Resumen:
We have described that acidic stress in pneumococcus induced
two different cellular processes. First, this pathogen induces an
acid tolerance response (ATR), and after triggers a programmed
cell death or autolysis. Recently, we also demonstrated the
involvement of F0.F1-ATPase in the ATR mechanism by
characterization of atp mutants (Cortes et al., poster presentation).
This enzyme facilitates the extrusion of protons from the cell
cytoplasm, preventing a drop in the intracellular pH in bacteria.
With the purpose to evaluate the F0.F1-ATPase effect on acidinduced
autolysis, wild-type cells were incubated at pH 7,6 with
10 μM DCCD, an specific inhibitor of this enzyme that blocks its
H+-translocating activity.
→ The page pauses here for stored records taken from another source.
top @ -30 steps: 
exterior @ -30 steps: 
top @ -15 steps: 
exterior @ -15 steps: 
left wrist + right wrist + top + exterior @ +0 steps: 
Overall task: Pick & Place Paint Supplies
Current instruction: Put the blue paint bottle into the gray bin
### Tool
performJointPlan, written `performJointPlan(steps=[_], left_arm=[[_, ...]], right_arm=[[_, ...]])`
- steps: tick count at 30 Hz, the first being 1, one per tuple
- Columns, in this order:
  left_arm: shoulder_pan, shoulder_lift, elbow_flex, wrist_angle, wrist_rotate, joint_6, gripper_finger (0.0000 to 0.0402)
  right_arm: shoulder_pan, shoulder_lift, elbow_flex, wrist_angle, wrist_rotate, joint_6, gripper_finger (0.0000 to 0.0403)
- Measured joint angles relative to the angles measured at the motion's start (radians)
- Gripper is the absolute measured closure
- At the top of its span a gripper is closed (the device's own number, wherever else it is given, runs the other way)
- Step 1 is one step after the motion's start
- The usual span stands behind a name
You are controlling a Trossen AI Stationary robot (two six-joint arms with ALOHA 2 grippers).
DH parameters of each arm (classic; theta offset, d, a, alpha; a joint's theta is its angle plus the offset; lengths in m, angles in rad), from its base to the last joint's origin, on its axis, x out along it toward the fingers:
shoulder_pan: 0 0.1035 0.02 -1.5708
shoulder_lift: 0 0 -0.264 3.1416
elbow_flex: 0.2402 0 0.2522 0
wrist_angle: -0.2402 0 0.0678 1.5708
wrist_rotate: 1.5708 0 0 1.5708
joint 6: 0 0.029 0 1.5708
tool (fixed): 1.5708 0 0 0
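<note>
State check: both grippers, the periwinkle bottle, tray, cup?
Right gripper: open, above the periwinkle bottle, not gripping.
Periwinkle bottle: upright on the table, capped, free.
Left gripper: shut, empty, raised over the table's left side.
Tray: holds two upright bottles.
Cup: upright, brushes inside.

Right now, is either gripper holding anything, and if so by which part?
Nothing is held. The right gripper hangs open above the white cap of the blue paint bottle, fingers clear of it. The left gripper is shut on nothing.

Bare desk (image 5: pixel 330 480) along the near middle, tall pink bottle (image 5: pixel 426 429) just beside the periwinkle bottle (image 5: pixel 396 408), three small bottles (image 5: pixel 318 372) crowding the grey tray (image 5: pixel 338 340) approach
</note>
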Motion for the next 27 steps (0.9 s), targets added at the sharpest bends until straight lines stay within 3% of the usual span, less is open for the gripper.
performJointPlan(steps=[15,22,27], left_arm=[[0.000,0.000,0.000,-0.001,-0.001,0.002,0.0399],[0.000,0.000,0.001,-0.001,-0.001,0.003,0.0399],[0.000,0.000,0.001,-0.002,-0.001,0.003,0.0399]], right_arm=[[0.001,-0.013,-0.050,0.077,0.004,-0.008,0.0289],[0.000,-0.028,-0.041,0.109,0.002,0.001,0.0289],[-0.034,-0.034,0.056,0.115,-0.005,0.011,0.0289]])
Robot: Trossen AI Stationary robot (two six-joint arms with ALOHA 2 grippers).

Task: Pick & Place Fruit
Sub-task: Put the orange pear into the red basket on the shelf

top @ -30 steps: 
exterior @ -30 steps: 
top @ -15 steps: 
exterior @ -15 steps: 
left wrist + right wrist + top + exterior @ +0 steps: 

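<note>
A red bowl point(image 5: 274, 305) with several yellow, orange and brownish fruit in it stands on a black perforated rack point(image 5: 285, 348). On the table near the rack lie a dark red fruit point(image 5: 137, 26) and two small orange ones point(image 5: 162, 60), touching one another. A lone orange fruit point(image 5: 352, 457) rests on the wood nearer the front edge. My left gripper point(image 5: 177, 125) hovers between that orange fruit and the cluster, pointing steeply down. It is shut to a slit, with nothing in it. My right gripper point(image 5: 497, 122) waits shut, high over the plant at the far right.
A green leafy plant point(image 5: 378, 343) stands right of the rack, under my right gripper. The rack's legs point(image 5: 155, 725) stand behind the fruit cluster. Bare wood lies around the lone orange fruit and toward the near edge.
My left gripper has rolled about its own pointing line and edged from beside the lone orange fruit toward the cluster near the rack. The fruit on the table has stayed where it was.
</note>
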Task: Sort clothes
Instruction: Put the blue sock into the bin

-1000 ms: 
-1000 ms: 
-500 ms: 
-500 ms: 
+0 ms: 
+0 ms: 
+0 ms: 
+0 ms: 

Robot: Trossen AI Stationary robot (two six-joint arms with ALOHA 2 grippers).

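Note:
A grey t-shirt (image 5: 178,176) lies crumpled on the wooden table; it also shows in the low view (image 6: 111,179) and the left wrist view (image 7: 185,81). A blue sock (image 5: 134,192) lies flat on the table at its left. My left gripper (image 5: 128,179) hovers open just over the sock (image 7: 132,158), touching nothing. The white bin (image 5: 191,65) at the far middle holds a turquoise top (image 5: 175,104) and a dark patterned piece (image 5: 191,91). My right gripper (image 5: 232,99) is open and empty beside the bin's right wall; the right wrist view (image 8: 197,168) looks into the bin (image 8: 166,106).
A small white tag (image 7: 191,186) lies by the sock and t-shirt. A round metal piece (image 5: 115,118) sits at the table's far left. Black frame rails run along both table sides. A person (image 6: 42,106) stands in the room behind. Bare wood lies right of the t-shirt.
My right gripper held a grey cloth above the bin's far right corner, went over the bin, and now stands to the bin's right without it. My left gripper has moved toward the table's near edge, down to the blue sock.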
We found that DCCD-induced autolysis
was similar to that one produced by acidic shock. To confirm the
role of this enzyme in the acid-induced autolysis, two F0.F1-ATPase
mutants were incubated at pH 5,6 and 37ºC for 6 hours. We
observed that the atpC G47V strain, which showed an increased
ATR, presented no lysis after 6 hours of incubation. On the contrary,
the atpC V48L strain, which had a decreased ATR, showed an
early induction of autolysis compared with the wild type strain.
According to these data we conclude that functionality of the F0.F1-
ATPase is required for preventing autolysis induced by acidic
stress. Work is in progress to study the checkpoints by which
pneumococcus, cultured under acidic conditions, pass from ATR
to autolysis, or omit ATR producing directly autolysis.